Опять помолчали. Любовин стоял в стороне, опершись спиной о стену, и слушал. Лицо его иногда передёргивалось нервной дрожью. Наконец он не выдержал.
— А вы почему же правды-то не добиваетесь? — резко спросил он чуть хрипнущим от волнения голосом.
— Как же её добьёшься-то? — спросил искоса, недружелюбно глядя на Любовина, Недодай.
— А вот тебя Мацнев ударил не по праву — почему не жаловался?
— Кому же жаловаться? — спросил Недодай.
— Кому? — передразнил его, срываясь с голоса, Любовин. — Эскадронному.
— Гриценке-то! Ну этот, брат, шутить не станет. Вдвое даст. Да и на высидку в тёмный карцер посадит.
— Эх, вы! Дальше жалуйся. Протестуй. Ищи правды.
— Где найдёшь-то? Кругом — господа. Один другого тянет.
— Господа!.. А что такое господа? Ты думал когда-либо, почему они господа?

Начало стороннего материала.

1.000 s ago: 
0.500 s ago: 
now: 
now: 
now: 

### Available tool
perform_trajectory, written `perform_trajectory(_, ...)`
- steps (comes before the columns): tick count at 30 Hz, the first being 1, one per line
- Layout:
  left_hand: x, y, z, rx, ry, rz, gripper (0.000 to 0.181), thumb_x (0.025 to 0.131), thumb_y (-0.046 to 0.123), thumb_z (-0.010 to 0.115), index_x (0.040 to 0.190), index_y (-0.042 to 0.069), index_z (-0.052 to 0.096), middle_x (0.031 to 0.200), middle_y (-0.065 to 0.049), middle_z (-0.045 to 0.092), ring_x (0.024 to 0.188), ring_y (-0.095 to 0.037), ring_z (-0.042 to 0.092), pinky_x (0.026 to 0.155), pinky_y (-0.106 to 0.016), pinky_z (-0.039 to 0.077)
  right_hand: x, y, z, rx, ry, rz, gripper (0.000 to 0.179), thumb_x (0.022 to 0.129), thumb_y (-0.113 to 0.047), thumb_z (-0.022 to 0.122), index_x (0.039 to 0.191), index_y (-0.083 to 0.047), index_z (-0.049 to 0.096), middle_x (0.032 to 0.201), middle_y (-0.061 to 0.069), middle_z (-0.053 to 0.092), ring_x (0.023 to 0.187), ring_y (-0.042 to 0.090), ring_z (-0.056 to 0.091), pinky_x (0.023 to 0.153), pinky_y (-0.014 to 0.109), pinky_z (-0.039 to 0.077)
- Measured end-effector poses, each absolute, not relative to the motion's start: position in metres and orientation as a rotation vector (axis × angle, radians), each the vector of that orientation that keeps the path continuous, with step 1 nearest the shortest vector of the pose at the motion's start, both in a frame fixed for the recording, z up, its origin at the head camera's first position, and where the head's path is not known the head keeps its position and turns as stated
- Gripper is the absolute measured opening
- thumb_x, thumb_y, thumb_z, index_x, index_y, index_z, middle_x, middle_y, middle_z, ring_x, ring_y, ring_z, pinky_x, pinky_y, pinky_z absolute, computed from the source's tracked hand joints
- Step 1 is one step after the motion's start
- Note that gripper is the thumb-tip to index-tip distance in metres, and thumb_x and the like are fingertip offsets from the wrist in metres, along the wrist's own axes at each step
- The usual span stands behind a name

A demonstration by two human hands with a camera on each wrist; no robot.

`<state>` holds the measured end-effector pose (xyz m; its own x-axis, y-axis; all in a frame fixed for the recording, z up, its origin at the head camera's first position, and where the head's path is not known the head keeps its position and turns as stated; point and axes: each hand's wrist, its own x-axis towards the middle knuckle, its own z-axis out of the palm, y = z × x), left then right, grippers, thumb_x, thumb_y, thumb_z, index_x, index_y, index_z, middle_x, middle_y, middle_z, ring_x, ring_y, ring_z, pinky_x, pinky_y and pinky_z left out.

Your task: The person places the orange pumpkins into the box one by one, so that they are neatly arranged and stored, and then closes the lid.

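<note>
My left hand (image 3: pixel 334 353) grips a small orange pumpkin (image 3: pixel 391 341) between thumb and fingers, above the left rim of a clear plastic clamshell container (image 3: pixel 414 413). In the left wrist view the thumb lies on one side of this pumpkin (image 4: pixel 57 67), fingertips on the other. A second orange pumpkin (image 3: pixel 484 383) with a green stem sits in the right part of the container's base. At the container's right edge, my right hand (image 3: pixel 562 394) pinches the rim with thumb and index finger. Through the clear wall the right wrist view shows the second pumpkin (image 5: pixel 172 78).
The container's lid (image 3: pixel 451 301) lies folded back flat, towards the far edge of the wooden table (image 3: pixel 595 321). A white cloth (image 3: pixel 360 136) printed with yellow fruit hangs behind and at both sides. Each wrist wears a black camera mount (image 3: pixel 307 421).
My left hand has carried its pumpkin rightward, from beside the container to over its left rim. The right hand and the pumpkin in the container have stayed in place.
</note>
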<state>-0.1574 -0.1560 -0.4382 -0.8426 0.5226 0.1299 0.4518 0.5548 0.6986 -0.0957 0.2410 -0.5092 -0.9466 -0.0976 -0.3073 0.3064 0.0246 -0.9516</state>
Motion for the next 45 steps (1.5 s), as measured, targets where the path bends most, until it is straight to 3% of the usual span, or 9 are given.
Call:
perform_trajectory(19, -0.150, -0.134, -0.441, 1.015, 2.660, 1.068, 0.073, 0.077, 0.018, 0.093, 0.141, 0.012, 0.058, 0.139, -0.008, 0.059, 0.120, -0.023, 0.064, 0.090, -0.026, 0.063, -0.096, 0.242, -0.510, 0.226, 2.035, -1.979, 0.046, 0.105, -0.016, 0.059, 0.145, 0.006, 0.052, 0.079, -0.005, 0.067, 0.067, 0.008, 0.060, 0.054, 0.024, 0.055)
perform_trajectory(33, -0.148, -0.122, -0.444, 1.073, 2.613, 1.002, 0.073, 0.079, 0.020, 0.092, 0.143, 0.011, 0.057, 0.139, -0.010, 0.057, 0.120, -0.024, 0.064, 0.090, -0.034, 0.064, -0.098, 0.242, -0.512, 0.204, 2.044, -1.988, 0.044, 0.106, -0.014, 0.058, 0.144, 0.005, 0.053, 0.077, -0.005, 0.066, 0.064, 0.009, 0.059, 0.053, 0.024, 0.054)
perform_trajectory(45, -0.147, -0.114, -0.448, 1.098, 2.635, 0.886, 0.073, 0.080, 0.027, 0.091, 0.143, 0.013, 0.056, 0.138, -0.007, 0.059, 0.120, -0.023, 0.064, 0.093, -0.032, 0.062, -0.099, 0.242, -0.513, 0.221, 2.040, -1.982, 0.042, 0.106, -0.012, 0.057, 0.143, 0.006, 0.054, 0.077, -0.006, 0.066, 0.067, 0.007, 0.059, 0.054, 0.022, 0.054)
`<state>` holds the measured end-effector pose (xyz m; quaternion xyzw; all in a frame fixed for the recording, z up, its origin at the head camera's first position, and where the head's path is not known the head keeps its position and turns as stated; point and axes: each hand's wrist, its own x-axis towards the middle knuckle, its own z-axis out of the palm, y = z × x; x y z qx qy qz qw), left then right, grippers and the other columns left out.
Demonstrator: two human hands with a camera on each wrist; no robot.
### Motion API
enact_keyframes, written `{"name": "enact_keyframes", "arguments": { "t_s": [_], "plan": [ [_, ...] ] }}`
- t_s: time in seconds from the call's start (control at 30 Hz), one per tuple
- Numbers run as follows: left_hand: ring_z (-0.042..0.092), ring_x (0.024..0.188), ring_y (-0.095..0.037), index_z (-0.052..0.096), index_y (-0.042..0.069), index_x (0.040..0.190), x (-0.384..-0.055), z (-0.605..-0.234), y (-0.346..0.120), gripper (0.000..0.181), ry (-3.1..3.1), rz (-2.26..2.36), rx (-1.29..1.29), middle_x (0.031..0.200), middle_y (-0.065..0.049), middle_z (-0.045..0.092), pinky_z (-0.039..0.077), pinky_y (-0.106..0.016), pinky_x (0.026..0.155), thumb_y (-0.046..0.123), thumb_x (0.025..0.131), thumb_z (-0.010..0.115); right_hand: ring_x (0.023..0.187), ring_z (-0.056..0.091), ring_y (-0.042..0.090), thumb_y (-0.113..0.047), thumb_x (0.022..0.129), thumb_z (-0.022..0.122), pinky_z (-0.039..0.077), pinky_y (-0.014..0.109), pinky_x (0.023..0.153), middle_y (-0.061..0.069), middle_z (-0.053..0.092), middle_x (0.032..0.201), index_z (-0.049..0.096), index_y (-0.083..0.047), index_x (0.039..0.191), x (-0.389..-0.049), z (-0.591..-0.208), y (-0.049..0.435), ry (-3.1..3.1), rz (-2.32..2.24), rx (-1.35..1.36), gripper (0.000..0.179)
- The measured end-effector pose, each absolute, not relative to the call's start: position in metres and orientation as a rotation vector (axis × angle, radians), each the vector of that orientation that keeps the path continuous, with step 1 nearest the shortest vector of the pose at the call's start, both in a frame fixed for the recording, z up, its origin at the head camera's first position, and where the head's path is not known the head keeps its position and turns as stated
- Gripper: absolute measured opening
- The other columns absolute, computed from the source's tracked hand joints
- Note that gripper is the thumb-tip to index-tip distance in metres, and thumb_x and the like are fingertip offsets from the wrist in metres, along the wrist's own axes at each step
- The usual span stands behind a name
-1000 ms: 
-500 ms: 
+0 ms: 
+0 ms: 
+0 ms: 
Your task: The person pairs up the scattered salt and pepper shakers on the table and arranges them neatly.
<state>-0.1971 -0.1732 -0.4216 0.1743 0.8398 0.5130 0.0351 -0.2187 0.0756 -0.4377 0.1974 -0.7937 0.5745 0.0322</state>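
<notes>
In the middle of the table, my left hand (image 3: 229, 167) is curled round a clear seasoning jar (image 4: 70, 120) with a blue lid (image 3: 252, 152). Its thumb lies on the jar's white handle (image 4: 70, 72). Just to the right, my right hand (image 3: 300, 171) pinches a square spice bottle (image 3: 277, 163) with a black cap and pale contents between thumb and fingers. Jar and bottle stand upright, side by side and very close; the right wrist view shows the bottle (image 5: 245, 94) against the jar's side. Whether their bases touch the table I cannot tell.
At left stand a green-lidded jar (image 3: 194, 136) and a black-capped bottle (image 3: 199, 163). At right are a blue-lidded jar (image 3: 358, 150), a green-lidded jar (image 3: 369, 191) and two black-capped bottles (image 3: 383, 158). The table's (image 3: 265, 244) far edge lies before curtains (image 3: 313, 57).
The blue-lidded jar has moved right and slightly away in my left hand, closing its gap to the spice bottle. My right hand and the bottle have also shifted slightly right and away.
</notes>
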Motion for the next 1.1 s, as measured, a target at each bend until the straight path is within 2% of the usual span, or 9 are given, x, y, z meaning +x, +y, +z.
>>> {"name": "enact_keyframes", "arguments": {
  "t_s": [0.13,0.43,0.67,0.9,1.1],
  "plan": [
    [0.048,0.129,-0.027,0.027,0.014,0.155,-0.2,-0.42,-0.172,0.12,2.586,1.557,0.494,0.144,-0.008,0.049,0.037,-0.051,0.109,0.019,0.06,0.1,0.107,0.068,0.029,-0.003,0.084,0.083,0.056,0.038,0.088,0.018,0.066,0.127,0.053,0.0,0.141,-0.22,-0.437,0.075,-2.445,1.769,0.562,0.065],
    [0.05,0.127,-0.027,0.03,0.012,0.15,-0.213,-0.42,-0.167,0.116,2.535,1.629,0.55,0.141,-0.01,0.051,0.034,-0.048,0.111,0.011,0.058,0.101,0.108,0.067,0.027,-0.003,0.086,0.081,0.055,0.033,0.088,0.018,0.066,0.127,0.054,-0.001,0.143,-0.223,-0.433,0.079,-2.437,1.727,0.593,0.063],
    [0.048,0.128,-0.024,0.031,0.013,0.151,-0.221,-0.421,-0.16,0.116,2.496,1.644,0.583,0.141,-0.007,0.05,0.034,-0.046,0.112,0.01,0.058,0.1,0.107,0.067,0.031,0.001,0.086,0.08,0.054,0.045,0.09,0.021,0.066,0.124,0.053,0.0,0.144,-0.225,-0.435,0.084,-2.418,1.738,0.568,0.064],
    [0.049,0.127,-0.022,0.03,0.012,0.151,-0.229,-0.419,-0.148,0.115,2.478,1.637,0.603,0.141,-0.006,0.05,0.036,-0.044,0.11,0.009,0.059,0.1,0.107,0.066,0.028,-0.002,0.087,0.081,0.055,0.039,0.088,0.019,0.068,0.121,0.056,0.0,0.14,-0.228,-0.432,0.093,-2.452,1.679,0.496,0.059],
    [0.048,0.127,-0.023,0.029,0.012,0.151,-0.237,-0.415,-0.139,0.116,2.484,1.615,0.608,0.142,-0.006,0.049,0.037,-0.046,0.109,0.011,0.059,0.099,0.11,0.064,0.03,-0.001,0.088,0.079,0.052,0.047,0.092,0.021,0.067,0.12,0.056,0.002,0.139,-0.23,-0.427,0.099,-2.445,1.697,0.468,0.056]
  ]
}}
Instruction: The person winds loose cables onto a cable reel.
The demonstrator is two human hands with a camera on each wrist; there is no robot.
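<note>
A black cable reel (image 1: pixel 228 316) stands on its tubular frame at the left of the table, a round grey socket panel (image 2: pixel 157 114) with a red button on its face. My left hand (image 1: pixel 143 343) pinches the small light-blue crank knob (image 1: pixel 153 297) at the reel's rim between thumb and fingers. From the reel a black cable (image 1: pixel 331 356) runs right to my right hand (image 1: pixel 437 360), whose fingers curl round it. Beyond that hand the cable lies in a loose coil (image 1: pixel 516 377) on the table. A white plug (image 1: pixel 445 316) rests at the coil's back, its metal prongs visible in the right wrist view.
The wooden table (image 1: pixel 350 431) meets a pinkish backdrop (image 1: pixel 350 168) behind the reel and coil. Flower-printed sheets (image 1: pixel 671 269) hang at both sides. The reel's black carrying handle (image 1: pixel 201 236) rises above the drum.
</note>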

— Богатые, учёные… Вот и господа.
— А вы что же — мужики сиволапые? Крепостные? Бар нынче нет, и господ быть не должно. Они такие же люди, а многие — вот хоть бы Мацнев, и хуже нас, так за что же им почёт и уважение? Что земли у них много. Так ведь земля-то эта ваша. Разве они сами работают на земле? Они пьют, кутят, а вы за них своим горбом распинаетесь. Земля Божья, как воздух, как вода… А не их.
— Это оставить надо, — строго сказал Бондарев.
— Что оставить? Почему? — горячо воскликнул Любовин.
— А вот то, что говоришь. Поди, сам понимаешь.
Любовин оглянулся, ища поддержки. Но стоявшие кругом песенники расходились. У каждого нашлась причина отойти от окна. Одному — «смерть курить захотелось», у другого отвязалась шпора, третий вспомнил, что у него койка ещё не прибрана. Все разошлись. Остался один Бондарев, который строгим испытующим взглядом смотрел на Любовина.
— Вы это, Любовин, оставьте, — сказал он ему, вдруг говоря на «вы».
— Но позвольте, Павел Абрамович, ведь вы же сами крестьянин. Неужели вы не согласны со мной, что правды нет?
— Крестьянин я, и притом безземельный. В батраках служу, и всё-таки такого ничего не скажу, и вам рекомендую оставить.
— А правда?
— Правды, Любовин, вы нигде не найдёте. Так от Бога установлено.
— От Бога?
— Так точно. От Бога. Правда только у Бога в Царствии Его, а на земле нет правды.
— Вы в это верите?
— Верую.
Бондарев повернулся и пошёл вдоль по казарме. Любовин постоял в нерешительности, пожал плечами и сказал со злобою:
— У, кислая шерсть! Несознательный народ!.. Рабы!
Душно стало ему в прохладной казарме. Щёлканье бичей и крики команды на дворе его раздражали, он обчистил себе мундир, надел шинель новую, свою бескозырку, палаш и пошёл к вахмистру проситься в отпуск.